**Problem to work on**
What lines of the data below hold "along"? Show them.

**Records supplied**
▼
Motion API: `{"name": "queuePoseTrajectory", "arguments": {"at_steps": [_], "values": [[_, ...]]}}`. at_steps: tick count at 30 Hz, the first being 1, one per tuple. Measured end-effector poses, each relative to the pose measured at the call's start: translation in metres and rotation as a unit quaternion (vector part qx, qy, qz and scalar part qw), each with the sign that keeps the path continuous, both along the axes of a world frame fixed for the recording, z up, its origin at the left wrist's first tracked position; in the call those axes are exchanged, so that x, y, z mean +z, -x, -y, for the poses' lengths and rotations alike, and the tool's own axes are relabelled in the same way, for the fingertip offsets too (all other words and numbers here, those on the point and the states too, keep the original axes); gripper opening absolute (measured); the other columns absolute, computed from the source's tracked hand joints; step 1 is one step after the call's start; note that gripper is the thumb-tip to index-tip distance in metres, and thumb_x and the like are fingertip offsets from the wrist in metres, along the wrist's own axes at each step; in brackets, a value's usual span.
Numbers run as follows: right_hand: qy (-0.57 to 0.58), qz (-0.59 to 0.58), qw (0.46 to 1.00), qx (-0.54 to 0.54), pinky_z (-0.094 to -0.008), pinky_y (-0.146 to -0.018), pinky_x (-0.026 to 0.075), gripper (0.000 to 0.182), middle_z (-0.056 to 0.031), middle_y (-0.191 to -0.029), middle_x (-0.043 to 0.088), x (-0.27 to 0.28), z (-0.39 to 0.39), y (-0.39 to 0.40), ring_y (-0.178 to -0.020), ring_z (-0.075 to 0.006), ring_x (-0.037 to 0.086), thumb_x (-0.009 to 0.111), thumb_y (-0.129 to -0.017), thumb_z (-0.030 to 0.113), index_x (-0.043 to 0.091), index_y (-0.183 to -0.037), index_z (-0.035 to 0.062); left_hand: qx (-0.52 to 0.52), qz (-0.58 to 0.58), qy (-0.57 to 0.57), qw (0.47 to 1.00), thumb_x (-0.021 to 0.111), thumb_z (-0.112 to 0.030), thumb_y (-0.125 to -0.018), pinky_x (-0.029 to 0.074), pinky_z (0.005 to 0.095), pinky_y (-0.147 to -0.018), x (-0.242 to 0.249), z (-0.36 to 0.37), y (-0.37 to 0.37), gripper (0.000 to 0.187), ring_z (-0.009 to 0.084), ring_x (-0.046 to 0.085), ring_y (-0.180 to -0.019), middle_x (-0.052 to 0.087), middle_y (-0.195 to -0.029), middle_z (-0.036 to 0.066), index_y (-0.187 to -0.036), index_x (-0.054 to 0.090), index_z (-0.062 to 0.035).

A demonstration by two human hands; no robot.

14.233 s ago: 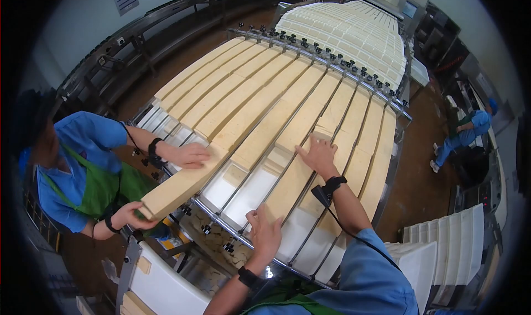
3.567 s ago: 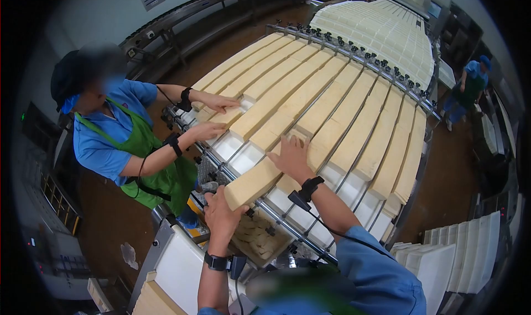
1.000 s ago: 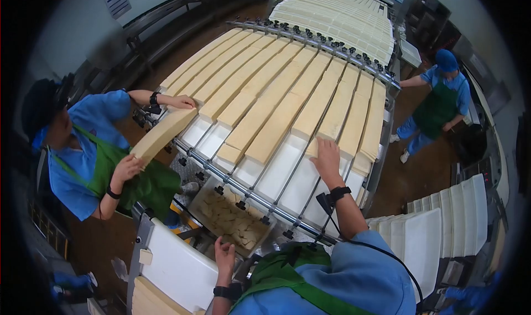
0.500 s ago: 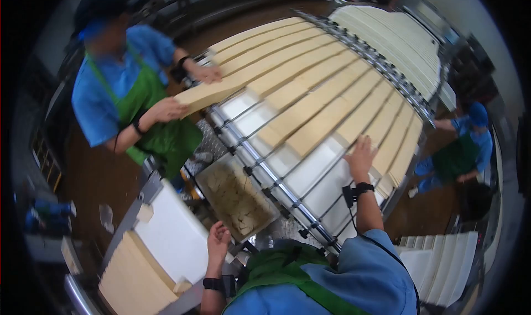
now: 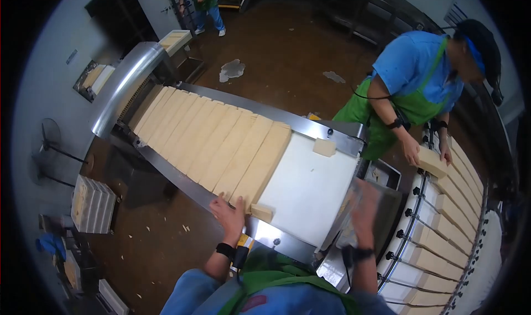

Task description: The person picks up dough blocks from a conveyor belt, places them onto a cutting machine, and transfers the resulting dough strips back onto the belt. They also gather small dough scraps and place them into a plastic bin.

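My left hand [image 5: 228, 218] is at the near end of a row of long cream-coloured slabs [image 5: 251, 163] on a conveyor. Its thumb and fingers are apart and appear to touch the ends of the nearest slabs. A small cut-off piece [image 5: 261, 212] lies just right of it on the belt. My right hand [image 5: 365, 213] is smeared by motion beyond the right end of the white belt [image 5: 310, 188]. It appears to hold nothing, but its fingers are blurred. Another loose piece [image 5: 324, 147] rests at the belt's far edge.
At the right, a co-worker [image 5: 415, 77] holds a slab [image 5: 431, 161] over a rack with metal rods [image 5: 401, 235] and more slabs. A curved metal hood [image 5: 130, 88] spans the conveyor's far end. Stacked white trays [image 5: 94, 207] and a fan [image 5: 51, 143] stand left.
My view has swung left from the rodded rack to the conveyor. My right hand has left the slabs on the rack, and my left hand has reached the conveyor slabs.
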State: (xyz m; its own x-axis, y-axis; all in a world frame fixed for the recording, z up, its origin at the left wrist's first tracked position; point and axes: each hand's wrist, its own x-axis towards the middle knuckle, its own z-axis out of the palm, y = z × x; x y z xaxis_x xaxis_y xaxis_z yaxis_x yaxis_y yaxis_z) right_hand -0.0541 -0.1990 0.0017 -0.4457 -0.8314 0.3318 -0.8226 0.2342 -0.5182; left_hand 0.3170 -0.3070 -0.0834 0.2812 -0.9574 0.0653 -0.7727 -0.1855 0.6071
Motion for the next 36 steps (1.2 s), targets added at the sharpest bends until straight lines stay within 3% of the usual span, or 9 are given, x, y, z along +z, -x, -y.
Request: {"name": "queuePoseTrajectory", "arguments": {"at_steps": [2,6,13,25,29,31,33,35,36], "values": [[0.041,0.099,0.989,0.104,-0.0474,-0.109,0.041,0.043,-0.0208,-0.127,0.061,-0.04,0.102,-0.031,-0.121,-0.0391,0.055,0.075,-0.09,0.015,0.064,-0.13,0.001,-0.054,-0.045,-0.031,0.997,0.081,-0.031,-0.085,0.041,0.0521,-0.106,0.016,-0.008,0.007,0.071,0.0453,0.047,-0.124,0.041,-0.132,0.027,-0.141,0.048,-0.0007],[-0.028,0.006,0.979,0.202,-0.0503,-0.103,0.041,0.047,-0.0197,-0.124,0.059,-0.069,0.245,-0.075,-0.12,-0.0378,0.053,0.074,-0.09,0.025,0.064,-0.128,-0.0007,-0.118,-0.05,-0.047,0.991,0.084,-0.029,-0.082,0.047,0.0525,-0.102,0.007,-0.005,0.02,0.076,0.0484,0.05,-0.121,0.04,-0.131,0.029,-0.141,0.046,0.0],[-0.224,-0.114,0.958,0.138,-0.0486,-0.1,0.038,0.054,-0.013,-0.126,0.058,-0.077,0.308,-0.103,-0.124,-0.0304,0.05,0.073,-0.088,0.039,0.065,-0.125,0.0012,-0.134,-0.095,-0.083,0.983,0.085,-0.022,-0.08,0.051,0.0519,-0.095,0.017,0.0,0.018,0.077,0.0489,0.056,-0.111,0.04,-0.129,0.027,-0.141,0.043,-0.0002],[-0.089,-0.062,0.988,0.109,-0.0501,-0.1,0.046,0.058,-0.0229,-0.114,0.063,-0.11,0.214,-0.02,-0.109,-0.041,0.061,0.074,-0.087,0.04,0.062,-0.121,-0.0064,-0.214,-0.008,-0.019,0.977,0.088,-0.034,-0.078,0.051,0.0521,-0.091,0.013,-0.004,0.051,0.076,0.0459,0.056,-0.114,0.047,-0.128,0.025,-0.136,0.05,-0.0024],[-0.115,0.047,0.99,-0.064,-0.0506,-0.097,0.05,0.062,-0.0262,-0.115,0.064,-0.08,0.134,0.008,-0.109,-0.0429,0.062,0.075,-0.088,0.043,0.059,-0.12,-0.0078,-0.329,0.049,-0.1,0.938,0.092,-0.04,-0.07,0.052,0.0525,-0.092,0.034,0.024,0.067,0.088,0.0459,0.056,-0.116,0.049,-0.131,0.027,-0.139,0.05,-0.0061],[-0.092,0.059,0.987,-0.122,-0.0512,-0.097,0.051,0.062,-0.0263,-0.117,0.064,-0.086,0.104,0.008,-0.11,-0.0427,0.063,0.075,-0.088,0.045,0.059,-0.12,-0.0061,-0.346,0.023,-0.1,0.933,0.094,-0.045,-0.064,0.044,0.0495,-0.109,0.011,0.034,0.067,0.112,0.0438,0.048,-0.131,0.041,-0.145,0.03,-0.155,0.04,-0.0101],[-0.097,0.019,0.984,-0.147,-0.0506,-0.098,0.05,0.06,-0.0254,-0.119,0.064,-0.097,0.094,-0.002,-0.111,-0.0421,0.063,0.073,-0.09,0.046,0.06,-0.121,-0.0033,-0.415,0.085,-0.192,0.885,0.096,-0.043,-0.062,0.044,0.0474,-0.112,0.019,0.049,0.081,0.108,0.0396,0.049,-0.132,0.051,-0.142,0.022,-0.149,0.044,-0.0056],[-0.033,-0.046,0.984,-0.167,-0.0503,-0.099,0.048,0.057,-0.0242,-0.116,0.065,-0.118,0.088,-0.008,-0.112,-0.0415,0.061,0.073,-0.09,0.043,0.061,-0.121,-0.0032,-0.39,0.119,-0.048,0.912,0.096,-0.038,-0.061,0.048,0.047,-0.106,-0.01,0.036,0.081,0.097,0.0378,0.056,-0.121,0.057,-0.133,0.019,-0.14,0.051,-0.0046],[-0.103,0.07,0.98,-0.156,-0.0508,-0.099,0.046,0.059,-0.0239,-0.115,0.063,-0.093,0.077,-0.007,-0.111,-0.041,0.059,0.074,-0.089,0.039,0.057,-0.126,-0.0047,-0.366,0.121,-0.108,0.916,0.098,-0.032,-0.059,0.049,0.0492,-0.103,0.001,0.032,0.091,0.095,0.0388,0.056,-0.119,0.057,-0.129,0.019,-0.137,0.052,-0.0049]]}}
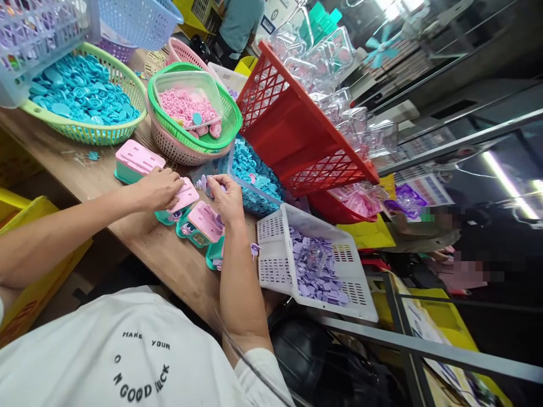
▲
**Solution to the problem**
Motion API: `{"name": "queuePoseTrajectory", "arguments": {"at_steps": [_], "values": [[_, ...]]}}`. at_steps: tick count at 30 Hz, the first being 1, one per tuple. Measured end-effector poses, each relative to the pose measured at the call's start: translation in metres and rotation as a unit quaternion (vector part qx, qy, qz and scalar part qw), each with the sign that keeps the path continuous, both along the axes of a world frame fixed for the recording, z up, its origin at the left wrist's first tracked position; in the call those axes are exchanged, so that x, y, z mean +z, -x, -y, for the poses' lengths and rotations alike, and the tool's own axes are relabelled in the same way, for the fingertip offsets too (all other words and numbers here, those on the point and the states too, keep the original axes); gripper opening absolute (measured); the other columns absolute, computed from the source's tracked hand joints; step 1 is one step after the call's start; note that gripper is the thumb-tip to index-tip distance in metres, and thumb_x and the like are fingertip offsets from the wrist in metres, along the wrist's own axes at each step; in brackets, a value's usual span.
Motion for the next 36 steps (1.2 s), targets added at the sharpest bends until straight lines stay within 3% of the usual span, or 9 are given, x, y, z along +z, -x, -y.

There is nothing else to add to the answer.